Shenton Safaris

Has the crocodile perfected its evolutionary process

Evolution is about adaptation. It’s nature’s way to transcend boundaries, to react to the stimuli of life; to make every cell in an organism run at its most efficient in order to assure survival. Evolution is the lubrication of life and without it, organisms would sieze, just like an engine, and ultimately fail. However, certain animals have remained unchanged for potentially hundreds of millions of years. The only way this is possible is if they have already reached what is considered evolutionary perfection and therefore nature needs no reason to select them for change. Bushwise sheds some light on one such species that has remained unchanged for years, the crocodile.

submerged-crocodile

The first ancestors of the current day Nile crocodile evolved in a world very different to our own. 250 million years ago, they roamed the planet alongside the mighty dinosaurs, yet somehow they managed to survive the mass extinction that ended this reptilian domination. Crocodiles are considered living relics of this bygone era and if one delves a little deeper into their physiology, one can begin to understand why they are still so successful, despite all the changes that have since impacted the world.

The beating heart of any vertebrate is, well, its heart.

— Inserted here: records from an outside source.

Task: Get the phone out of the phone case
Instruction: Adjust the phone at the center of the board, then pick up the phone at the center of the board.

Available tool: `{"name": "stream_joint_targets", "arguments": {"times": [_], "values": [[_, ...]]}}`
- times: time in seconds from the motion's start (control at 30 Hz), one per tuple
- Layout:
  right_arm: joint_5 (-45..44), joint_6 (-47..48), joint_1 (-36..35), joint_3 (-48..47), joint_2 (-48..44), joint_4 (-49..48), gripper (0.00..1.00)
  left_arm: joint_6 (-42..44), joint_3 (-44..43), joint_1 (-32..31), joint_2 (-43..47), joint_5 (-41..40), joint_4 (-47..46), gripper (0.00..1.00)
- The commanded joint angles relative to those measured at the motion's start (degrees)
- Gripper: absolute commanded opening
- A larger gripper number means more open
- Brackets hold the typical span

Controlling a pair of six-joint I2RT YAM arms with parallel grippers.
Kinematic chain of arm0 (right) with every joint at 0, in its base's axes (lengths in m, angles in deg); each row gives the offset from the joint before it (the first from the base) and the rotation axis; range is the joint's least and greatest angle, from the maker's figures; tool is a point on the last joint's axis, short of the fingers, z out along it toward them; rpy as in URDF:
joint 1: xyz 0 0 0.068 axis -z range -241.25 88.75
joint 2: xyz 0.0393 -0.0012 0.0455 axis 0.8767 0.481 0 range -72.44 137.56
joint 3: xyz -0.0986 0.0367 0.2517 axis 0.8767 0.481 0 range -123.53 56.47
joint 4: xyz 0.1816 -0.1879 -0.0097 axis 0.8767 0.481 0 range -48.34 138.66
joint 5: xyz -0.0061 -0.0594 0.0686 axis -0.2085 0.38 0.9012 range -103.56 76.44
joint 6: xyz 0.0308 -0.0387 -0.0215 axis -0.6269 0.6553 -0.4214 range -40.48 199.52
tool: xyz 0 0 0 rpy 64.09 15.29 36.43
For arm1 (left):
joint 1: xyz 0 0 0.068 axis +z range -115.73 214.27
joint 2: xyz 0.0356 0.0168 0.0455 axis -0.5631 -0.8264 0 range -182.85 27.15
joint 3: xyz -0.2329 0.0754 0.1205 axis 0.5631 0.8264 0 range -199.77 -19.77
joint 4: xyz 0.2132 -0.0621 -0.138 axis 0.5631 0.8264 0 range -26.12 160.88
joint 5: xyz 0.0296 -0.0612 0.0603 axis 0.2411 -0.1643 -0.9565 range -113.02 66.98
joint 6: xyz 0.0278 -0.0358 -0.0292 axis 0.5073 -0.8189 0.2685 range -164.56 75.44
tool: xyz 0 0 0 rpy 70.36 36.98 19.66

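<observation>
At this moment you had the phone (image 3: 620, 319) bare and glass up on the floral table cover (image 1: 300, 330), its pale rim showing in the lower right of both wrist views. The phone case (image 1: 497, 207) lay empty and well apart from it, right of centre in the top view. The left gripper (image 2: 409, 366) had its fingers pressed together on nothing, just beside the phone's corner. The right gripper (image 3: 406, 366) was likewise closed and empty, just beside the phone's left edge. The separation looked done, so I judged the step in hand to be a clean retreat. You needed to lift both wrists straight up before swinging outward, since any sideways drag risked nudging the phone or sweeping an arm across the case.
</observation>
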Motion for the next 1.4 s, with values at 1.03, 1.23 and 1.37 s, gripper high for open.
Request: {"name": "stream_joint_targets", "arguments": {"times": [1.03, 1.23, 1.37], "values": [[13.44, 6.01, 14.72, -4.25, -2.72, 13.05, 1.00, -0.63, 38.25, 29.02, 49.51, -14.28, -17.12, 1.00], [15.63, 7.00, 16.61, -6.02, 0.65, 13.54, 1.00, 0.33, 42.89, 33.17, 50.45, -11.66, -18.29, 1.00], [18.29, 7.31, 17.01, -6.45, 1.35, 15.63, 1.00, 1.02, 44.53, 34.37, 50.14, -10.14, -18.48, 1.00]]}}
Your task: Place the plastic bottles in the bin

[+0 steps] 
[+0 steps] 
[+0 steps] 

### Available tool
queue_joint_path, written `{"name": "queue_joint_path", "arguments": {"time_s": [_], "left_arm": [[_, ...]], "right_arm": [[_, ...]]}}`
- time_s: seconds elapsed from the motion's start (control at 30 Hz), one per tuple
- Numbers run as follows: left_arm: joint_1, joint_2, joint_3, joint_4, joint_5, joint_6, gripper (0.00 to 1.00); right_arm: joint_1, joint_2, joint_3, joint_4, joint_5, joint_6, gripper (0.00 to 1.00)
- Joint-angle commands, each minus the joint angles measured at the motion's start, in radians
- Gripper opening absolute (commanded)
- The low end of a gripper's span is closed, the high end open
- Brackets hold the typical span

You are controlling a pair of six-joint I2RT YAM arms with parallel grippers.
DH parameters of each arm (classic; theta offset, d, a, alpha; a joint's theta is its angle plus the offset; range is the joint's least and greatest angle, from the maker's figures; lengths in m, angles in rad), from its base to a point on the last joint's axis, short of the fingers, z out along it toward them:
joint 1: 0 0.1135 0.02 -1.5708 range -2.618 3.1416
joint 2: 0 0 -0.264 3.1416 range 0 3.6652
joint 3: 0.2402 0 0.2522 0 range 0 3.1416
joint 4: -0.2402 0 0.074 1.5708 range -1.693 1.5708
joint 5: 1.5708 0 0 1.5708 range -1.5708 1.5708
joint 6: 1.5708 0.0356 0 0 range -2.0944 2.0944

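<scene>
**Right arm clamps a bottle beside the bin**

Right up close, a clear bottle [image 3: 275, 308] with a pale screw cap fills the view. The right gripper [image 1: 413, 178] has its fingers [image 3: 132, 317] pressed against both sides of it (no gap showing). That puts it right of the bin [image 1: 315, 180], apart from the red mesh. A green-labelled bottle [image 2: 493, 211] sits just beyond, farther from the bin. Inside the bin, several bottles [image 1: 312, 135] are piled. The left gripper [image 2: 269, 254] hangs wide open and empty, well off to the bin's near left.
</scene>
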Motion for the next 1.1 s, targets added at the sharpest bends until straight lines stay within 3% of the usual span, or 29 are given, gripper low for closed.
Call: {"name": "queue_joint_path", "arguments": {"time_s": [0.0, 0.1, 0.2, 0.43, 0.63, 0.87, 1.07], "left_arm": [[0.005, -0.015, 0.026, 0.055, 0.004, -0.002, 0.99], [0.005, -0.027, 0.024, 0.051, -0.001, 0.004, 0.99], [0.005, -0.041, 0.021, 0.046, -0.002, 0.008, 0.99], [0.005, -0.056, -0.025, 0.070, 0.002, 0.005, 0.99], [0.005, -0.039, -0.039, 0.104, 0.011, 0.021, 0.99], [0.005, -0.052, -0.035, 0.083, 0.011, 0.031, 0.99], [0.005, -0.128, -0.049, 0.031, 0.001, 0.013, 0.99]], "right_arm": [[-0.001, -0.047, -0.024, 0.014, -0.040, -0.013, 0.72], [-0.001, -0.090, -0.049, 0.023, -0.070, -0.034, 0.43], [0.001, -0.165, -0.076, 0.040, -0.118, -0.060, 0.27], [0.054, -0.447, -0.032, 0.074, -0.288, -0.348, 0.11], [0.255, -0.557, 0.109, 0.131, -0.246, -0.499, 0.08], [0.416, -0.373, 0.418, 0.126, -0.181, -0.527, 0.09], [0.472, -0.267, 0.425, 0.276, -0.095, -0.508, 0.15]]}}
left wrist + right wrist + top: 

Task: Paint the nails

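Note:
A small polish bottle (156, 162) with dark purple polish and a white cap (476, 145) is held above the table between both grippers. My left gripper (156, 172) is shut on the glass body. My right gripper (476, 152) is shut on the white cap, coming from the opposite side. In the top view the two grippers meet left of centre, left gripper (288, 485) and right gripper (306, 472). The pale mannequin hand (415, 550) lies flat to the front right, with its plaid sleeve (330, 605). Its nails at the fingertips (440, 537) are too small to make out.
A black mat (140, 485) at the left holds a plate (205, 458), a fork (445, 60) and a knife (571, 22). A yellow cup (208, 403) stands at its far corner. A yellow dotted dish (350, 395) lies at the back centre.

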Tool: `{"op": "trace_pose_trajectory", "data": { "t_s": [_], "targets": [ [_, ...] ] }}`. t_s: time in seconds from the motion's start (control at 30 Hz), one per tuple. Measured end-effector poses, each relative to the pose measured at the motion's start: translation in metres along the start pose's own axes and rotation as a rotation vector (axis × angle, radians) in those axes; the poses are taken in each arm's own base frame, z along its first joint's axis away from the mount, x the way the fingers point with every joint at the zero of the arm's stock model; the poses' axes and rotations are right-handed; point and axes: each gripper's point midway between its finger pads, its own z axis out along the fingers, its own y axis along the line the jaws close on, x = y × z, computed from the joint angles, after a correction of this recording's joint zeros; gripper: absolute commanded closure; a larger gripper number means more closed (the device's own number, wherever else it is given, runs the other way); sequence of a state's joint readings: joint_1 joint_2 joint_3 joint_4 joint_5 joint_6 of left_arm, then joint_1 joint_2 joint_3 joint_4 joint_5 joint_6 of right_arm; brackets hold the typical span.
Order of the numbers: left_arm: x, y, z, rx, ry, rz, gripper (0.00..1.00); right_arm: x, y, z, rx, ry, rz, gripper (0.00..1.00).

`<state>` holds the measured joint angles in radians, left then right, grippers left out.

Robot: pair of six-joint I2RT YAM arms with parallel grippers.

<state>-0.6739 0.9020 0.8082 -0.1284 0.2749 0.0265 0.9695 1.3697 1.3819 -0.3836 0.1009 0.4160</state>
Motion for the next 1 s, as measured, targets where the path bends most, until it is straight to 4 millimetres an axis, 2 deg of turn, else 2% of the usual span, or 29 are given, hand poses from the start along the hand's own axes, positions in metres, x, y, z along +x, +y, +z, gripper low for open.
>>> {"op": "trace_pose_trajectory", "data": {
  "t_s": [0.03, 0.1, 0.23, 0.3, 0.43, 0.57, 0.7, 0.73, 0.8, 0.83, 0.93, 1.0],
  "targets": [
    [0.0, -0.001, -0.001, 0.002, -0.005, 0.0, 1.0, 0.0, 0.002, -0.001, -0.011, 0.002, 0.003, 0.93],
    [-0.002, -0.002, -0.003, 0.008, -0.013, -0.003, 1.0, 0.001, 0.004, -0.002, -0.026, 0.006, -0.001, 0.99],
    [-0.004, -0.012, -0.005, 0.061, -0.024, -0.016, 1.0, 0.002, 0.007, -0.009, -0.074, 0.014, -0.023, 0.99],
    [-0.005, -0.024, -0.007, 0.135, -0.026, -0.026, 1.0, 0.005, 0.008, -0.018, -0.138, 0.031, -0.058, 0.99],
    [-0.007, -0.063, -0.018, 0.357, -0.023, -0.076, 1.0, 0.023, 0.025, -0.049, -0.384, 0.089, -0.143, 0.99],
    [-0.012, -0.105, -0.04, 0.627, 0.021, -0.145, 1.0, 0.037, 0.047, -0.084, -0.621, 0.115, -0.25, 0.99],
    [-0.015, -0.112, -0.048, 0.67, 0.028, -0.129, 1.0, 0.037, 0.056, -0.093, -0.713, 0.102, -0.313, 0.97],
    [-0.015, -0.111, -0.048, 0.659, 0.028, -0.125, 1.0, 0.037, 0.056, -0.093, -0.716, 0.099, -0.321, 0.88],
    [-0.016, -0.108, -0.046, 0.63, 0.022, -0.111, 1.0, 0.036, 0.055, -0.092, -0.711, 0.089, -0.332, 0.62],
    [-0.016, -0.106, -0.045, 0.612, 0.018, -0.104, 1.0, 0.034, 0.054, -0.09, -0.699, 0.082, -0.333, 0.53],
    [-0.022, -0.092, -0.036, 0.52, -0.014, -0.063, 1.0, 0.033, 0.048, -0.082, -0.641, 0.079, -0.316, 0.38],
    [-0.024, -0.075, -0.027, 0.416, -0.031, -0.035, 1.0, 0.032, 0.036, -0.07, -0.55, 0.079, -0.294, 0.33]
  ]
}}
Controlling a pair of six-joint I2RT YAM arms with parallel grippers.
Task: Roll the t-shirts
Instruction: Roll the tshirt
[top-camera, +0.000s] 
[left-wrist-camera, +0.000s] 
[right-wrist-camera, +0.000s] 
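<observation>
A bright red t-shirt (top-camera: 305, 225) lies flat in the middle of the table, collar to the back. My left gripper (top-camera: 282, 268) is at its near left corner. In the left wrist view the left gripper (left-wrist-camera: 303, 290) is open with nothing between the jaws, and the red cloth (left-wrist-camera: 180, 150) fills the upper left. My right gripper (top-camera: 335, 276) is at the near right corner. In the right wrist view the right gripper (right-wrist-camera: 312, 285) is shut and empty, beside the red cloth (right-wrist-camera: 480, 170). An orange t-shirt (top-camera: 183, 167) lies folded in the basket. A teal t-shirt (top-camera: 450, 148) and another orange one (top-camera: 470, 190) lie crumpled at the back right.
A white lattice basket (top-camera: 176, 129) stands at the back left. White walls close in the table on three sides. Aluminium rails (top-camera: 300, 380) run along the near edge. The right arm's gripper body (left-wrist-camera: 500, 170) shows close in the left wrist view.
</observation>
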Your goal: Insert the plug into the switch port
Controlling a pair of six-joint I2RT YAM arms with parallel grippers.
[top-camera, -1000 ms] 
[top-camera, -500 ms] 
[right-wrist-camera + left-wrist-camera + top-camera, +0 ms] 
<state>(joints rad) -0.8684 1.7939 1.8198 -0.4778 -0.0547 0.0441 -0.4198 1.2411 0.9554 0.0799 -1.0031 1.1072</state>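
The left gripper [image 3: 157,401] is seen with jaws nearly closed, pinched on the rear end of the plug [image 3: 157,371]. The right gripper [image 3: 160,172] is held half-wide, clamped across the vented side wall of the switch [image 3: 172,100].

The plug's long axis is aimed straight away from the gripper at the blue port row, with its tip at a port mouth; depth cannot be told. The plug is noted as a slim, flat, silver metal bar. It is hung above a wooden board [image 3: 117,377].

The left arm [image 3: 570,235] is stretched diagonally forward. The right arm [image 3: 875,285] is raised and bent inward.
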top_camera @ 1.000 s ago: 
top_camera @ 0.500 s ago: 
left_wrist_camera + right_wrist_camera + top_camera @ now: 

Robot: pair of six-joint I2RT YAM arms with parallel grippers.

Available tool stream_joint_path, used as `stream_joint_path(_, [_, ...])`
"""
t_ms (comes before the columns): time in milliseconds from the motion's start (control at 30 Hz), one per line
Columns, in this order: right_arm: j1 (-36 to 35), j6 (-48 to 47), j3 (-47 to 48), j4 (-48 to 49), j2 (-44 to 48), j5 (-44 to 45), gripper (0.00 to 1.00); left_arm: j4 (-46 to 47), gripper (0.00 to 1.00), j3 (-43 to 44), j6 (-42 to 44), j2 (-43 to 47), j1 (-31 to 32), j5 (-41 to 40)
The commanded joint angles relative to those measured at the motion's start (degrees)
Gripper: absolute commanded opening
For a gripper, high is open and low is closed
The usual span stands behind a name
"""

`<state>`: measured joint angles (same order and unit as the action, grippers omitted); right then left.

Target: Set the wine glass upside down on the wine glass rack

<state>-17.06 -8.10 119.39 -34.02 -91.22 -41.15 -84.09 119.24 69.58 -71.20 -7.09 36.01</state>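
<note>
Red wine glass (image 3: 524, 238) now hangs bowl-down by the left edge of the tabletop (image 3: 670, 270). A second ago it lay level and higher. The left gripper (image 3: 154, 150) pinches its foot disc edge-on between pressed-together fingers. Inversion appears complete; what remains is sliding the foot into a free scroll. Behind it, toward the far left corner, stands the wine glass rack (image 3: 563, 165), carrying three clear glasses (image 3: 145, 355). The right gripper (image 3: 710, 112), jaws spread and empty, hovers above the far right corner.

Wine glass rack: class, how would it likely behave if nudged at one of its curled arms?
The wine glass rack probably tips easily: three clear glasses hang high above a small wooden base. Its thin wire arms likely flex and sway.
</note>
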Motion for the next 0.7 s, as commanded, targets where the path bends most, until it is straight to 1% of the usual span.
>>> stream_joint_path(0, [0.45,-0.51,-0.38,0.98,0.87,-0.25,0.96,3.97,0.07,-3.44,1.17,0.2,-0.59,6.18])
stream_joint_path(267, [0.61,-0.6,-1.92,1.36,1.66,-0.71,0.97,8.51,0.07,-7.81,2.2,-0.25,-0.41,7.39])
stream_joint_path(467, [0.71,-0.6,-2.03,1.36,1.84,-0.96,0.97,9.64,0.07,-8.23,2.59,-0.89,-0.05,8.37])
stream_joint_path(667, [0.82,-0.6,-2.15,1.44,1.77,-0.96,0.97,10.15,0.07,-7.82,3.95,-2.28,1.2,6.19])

This is the engine that drives every other organ in its body and just like a car manufacturer; those with the best and most efficient hearts tend to be more successful. It is no surprise then that crocodiles have what is considered by many, to be the most advanced heart of any animal known today.

crocodile-portrait

Unlike all other reptiles, Crocodiles have 4 chambers in their hearts instead of 3. In simple terms, this means that their circulation system is closed and that oxygenated and deoxygenated blood does not mix. This makes the heart far more efficient and thus the engine can produce a lot more power for the same effort! This does not mean that a crocodile’s heart resembles our own however… What makes it even more unique is a specialsed organ known as the Foramen of Panizza. This may sound like an Italian pizza shop owner but it is in fact a specialised valve that can regulate where the blood is channeled in the body.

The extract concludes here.